Verifies that the product fulfills the requirements

There will always be errors in the code we write. As software developers, we have to accept that we're the source of errors in our software and we need to do what we can to mitigate this.

The only way to avoid bugs from coming back is to use the method of writing tests that verifies the bug is fixed and makes sure the test will run for every subsequent commit. Then, you don't have to deal with the embarrassment of explaining to the client why a bug has reappeared after being fixed and needs to be fixed again.

Defects

Imagine a feature has been released for a user acceptance test. It has been implemented according to the specification and fulfills the requirements. Still, the client comes back saying, "This is not as I expected." This means the feature has a defect.

A defect can be described as the state in which the developer intended the code to do X and the code does X, but the client was expecting Y.

The client will call it a bug, but the developer will claim that the code does as intended. The project manager will then come in and call it a change in order to charge the client for it.

The following are examples of defects in a web application:

· The client expected to be redirected back to the start page after a successful shopping cart checkout

· The client expected they wouldn't be able to put more products into the shopping cart than there is in the inventory

· The client expected that clicking the logo of the web page would take them back to the start page

The problem is in the way that features are communicated. It's caused by a faulty alignment between expectations of the client and the implementation of the developer. This might not be considered a code problem, but it is a huge problem for software as it represents the first line of changes to the code that will cause it to be more complex.

How to avoid them

The only way to avoid defects is to ensure the team and client are working in close collaboration, both in planning and on a day-to-day basis. The client should be included in daily standups and approving the feature specifications so there are no surprises coming out of development.

The following points explain how to avoid defects:

· Create detailed specifications

· Have the product owner and tester review the specifications

· Ensure the client and team are working in close collaboration to align expectations

Fewer defects will lead to fewer changes, which will lead to higher quality of the code. This quality will lead to fewer bugs. Communication is an all upward spiral of quality.

The difference between bugs and defects

In order to avoid bugs, we need to improve the coding process, and we can do this with a variety of tools that will verify the programmer hasn't committed any faults.

In order to avoid defects, we need to improve the process and communication between the development team and product owner to ensure that they are aligned with regard to requirements and specifications.

The cost of quality

Bugs are the major unpredictable factor in software development projects. It's what makes projects run late. Wouldn't it be great if we could write bug- and defect-free software? Imagine a project where no testers are needed because no bugs are created. Is this even possible? Is it something to strive for?

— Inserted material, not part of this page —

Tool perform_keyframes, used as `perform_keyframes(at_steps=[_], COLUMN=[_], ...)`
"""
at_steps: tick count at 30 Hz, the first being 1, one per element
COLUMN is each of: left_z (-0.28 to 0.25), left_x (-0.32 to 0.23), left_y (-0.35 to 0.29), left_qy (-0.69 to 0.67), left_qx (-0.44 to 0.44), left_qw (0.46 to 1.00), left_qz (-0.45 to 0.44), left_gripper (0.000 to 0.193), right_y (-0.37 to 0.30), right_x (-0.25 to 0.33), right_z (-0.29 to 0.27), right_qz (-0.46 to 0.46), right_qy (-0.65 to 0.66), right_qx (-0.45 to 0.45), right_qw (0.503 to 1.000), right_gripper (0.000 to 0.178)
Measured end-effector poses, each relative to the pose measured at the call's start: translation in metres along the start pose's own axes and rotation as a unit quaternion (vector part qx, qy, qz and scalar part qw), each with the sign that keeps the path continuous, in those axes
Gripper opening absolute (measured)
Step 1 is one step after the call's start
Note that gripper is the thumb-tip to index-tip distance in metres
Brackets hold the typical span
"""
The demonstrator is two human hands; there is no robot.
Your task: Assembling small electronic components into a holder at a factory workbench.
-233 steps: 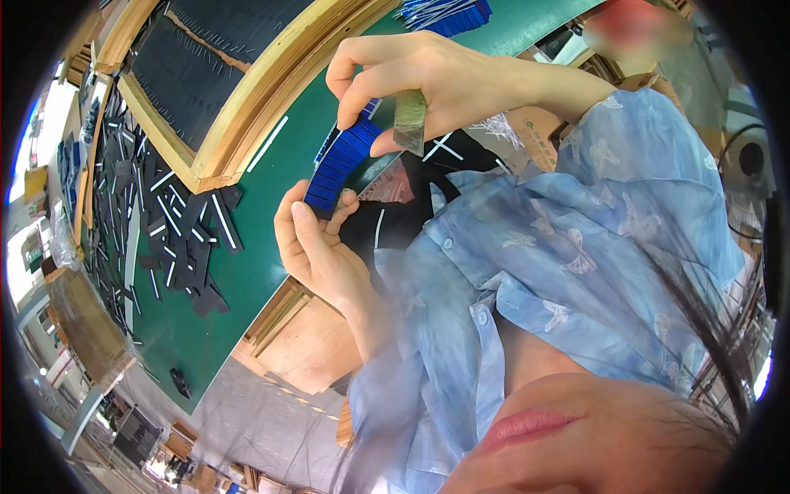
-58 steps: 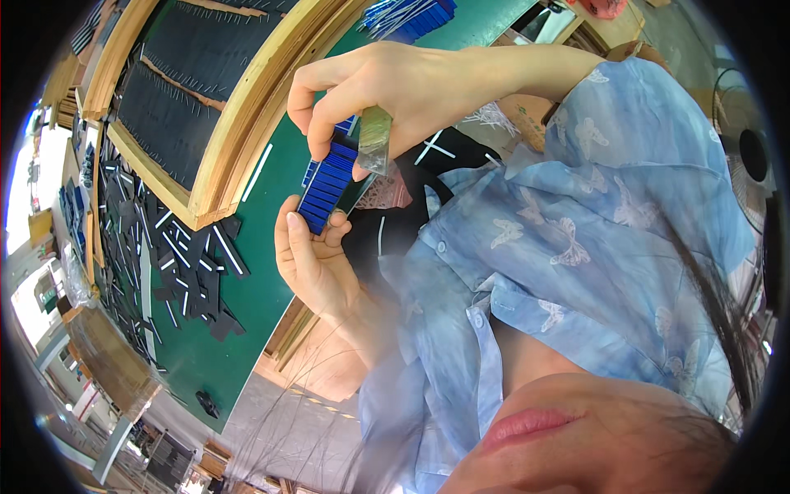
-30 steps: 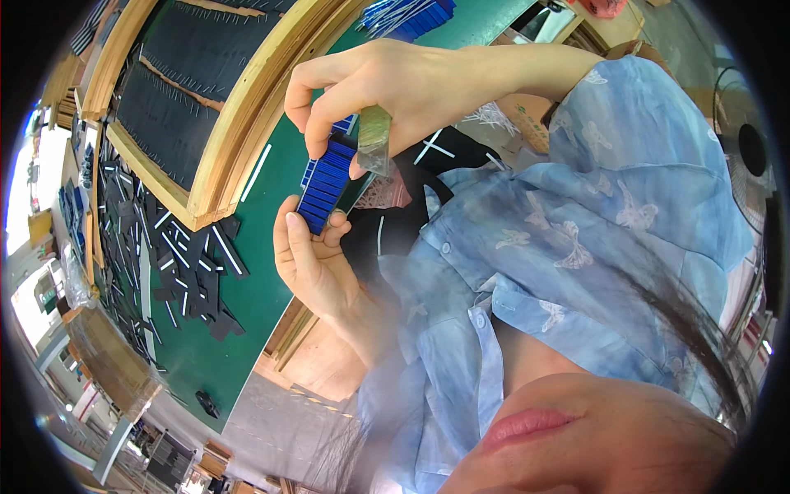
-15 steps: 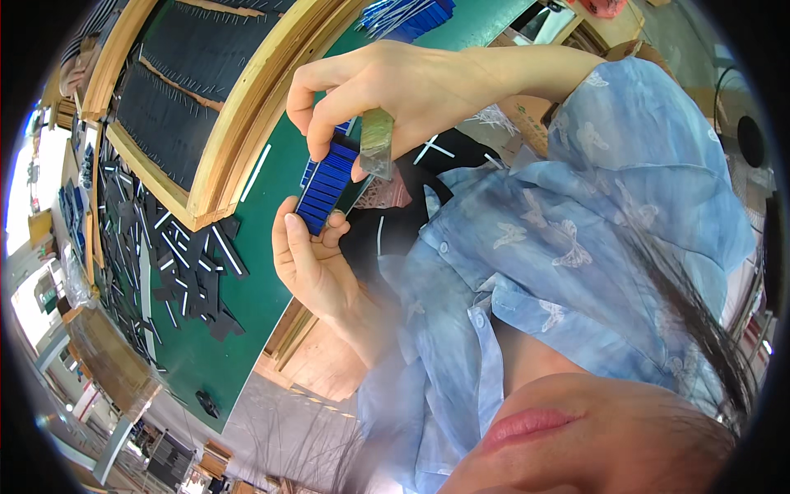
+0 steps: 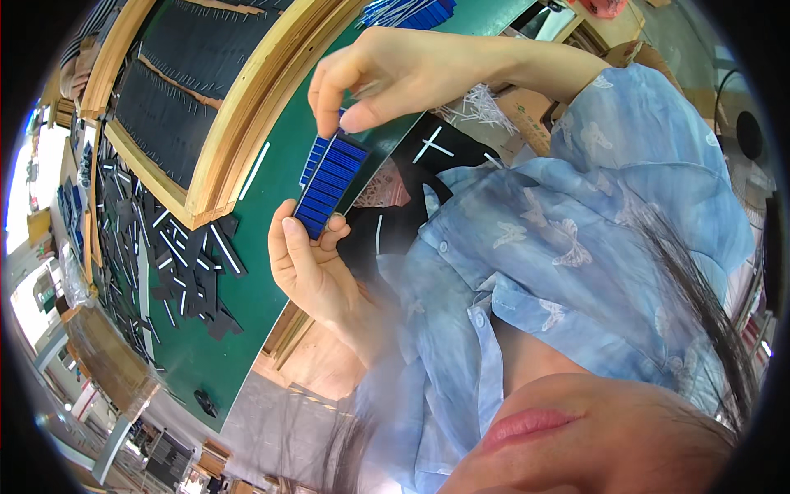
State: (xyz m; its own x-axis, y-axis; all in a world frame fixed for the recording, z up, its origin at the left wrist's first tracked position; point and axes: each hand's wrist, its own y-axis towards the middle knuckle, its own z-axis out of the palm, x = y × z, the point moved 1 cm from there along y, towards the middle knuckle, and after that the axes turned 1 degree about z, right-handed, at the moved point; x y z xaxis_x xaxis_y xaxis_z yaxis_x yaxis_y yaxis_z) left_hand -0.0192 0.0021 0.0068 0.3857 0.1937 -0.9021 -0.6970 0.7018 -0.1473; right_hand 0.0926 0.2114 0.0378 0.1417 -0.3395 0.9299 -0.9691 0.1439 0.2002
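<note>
A narrow blue panel with thin dark cross lines (image 5: 329, 185) is tilted in the air between my hands. My left hand (image 5: 317, 276) grips its lower end, thumb on one side and fingers curled behind. At the upper end, the fingertips and thumb of my right hand (image 5: 383, 78) pinch together on it. A thin pale edge runs lengthwise along the panel, with a second narrow row of blue on its far side. The underside is hidden from me.
Wooden frames (image 5: 239, 123) surround dark sheets at the upper left of the green table (image 5: 193, 370). Black strips with white bars (image 5: 177, 263) lie scattered there. Blue pieces with white sticks (image 5: 407, 12) sit at the top. A cardboard box (image 5: 527, 111) stands beyond my right arm.
My right hand has risen slightly, uncovering more of the blue panel's upper part. The flat brownish, shiny piece beneath that hand no longer shows. My left hand keeps its grip.
</note>
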Motion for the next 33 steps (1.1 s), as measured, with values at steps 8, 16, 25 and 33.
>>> perform_keyframes(at_steps=[8, 16, 25, 33], left_z=[0.012, 0.029, 0.032, 0.031], left_x=[-0.001, 0.001, 0.001, 0.006], left_y=[-0.003, -0.003, -0.007, 0.004], left_qy=[0.037, 0.139, 0.177, 0.266], left_qx=[-0.007, -0.033, -0.067, -0.123], left_qw=[0.999, 0.987, 0.978, 0.937], left_qz=[0.027, 0.071, 0.085, 0.19], left_gripper=[0.028, 0.023, 0.024, 0.018], right_y=[0.0, 0.004, 0.001, 0.0], right_x=[-0.005, -0.005, -0.021, -0.011], right_z=[-0.007, -0.002, 0.008, -0.007], right_qz=[0.077, 0.096, 0.075, 0.074], right_qy=[0.004, -0.063, -0.248, 0.03], right_qx=[0.025, 0.051, -0.132, -0.011], right_qw=[0.997, 0.992, 0.957, 0.997], right_gripper=[0.011, 0.019, 0.047, 0.022])
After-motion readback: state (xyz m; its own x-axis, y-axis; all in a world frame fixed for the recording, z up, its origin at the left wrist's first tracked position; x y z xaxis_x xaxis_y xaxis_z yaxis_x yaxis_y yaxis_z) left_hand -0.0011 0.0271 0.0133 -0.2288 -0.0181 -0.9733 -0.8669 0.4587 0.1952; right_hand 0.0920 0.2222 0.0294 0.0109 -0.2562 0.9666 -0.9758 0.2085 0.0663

We are a young and immature industry. This is obvious from how many projects are running late, over budget, or simply canceled. We try to run our projects as if we're building bridges, and we like to compare our industry professionals to surgeons.

Our bridges, they fall, but we can't blame the materials or force majeure. We can only blame ourselves and our own ignorance, and vow that next time, we will focus more on quality and build a better bridge.

Quality index

The software development quality index is the number of bugs and defects produced for each Thousands of Lines of Code (KLOC).

The following image describes the software development quality index:

Quality index

The quality index should be as low as possible. It is a relative indicator of the quality of the solution, and It is best measured over time in order to make decisions regarding quality measures.

The following image shows how the quality index can be measured in a Scrum project:

Quality index

The quality index is directly proportional to the amount of code and bugs in that code. If you measure these things by each sprint, you can visualize the quality of the software in a simple line chart.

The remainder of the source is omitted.